Des piles, il me faut des piles. Je vais m’arracher un œil, on va voir si ça marche. On va voir au bout de combien d’yeux arrachés ils accepteront de me donner des piles.

“DES PILES, DES PILES, DES PIIIILES, DES PILES…
– Oh, putain, donne-lui des piles, il va s’arracher les yeux ! Le médecin n’arrive pas avant quatre heures. J’en ai marre de nettoyer son sang, et les autres, ils vont commencer à flipper.
– DES PIIIIILES, DES PILES, DES PILES, DES PILES…
– MERDE, les voilà tes piles !”

Et beh, je suis de plus en plus efficace. Même pas besoin de m’arracher quoi que ce soit. C’est beau, l’expérience ! Allez, quatre piles. Vite, révision, et après : action !

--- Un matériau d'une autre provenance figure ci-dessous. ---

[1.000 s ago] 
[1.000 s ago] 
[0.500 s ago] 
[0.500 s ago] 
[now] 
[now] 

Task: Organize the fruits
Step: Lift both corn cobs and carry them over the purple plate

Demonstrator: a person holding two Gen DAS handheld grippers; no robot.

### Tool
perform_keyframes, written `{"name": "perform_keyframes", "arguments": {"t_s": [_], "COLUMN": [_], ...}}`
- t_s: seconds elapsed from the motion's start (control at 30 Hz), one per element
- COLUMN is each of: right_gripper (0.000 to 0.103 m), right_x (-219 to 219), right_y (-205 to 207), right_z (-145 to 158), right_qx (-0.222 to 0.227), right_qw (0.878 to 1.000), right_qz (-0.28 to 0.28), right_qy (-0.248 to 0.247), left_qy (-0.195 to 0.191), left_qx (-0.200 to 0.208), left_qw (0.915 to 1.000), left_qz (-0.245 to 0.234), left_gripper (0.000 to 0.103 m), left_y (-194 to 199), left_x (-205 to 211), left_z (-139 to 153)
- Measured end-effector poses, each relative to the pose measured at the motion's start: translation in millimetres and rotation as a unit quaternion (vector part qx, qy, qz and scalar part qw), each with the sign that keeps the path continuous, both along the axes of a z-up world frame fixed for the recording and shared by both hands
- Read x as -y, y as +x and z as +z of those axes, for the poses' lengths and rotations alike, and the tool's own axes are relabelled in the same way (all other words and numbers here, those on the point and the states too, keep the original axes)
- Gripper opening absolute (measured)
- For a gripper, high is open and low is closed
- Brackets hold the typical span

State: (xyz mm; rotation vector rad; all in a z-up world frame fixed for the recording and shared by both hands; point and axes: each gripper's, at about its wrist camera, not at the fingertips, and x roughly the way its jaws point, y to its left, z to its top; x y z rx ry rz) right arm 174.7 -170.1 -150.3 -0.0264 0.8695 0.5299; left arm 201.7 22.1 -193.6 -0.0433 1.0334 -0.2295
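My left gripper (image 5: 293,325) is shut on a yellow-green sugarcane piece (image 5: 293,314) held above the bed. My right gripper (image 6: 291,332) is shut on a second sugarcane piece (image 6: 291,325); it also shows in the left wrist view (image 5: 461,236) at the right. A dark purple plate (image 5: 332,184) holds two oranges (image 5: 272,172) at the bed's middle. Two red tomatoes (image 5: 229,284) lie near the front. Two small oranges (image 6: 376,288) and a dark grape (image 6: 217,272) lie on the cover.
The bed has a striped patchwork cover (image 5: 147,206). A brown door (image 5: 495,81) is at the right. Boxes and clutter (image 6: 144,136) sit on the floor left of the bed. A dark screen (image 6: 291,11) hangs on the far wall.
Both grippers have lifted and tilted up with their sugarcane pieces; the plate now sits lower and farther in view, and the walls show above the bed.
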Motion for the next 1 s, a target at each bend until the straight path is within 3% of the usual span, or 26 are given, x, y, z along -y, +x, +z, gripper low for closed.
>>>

–>PLAY : “… et Sylvie a pris son sac à main pour me taper sur la tête. Elle m’a donné neuf coups de sac à main. Trois des policiers m’ont poussé en dehors du local. J’ai mis en route toutes les photocopieuses, puis j’ai couru jusqu’au bureau de Béatrice. J’ai montré au patron les deux cent trente-cinq trombones, le verre d’eau, j’ai appuyé sur la touche “1” pour commander une autre quatre fromages au cas où les policiers mangeraient au bureau à midi. Ils se sont tous mis autour de moi pour admirer mon travail. Ils se sont mis à hurler comme le chien derrière la grille. J’ai pissé sur celui qui hurlait le plus fort. Il ne m’a pas pissé dessus. Les policiers ne sont pas comme les chiens, ils ne pissent pas sur les passants en guise de reconnaissance. Ils prennent des matraques et les testent sur les têtes. J’ai reçu trois coups de matraques, et je me suis endormi. J’ai dormi cinq heures et trente-deux minutes. La pendule de la cellule a trois minutes de retard. Il y a deux ivrognes endormis, et une femme en mini-jupe. Il y a quatre-vingt-trois barreaux sur la grille de la cellule. Les ivrognes dorment quinze minutes en moyenne et se lèvent pour pisser contre le mur. J’ai pissé sur un des ivrognes en guise de reconnaissance. Il m’a donné un seul coup de poing, et j’ai redormi une heure. J’ai mangé un sandwich au jambon. Je me suis arraché les ongles en commençant par le pied gauche. Les policiers m’ont redonné mon dictaphone. Le policier qui testait les matraques a passé trois quarts d’heure au téléphone. C’est moins bien que Béatrice. Demain, j’achèterai un nouveau micro-onde.”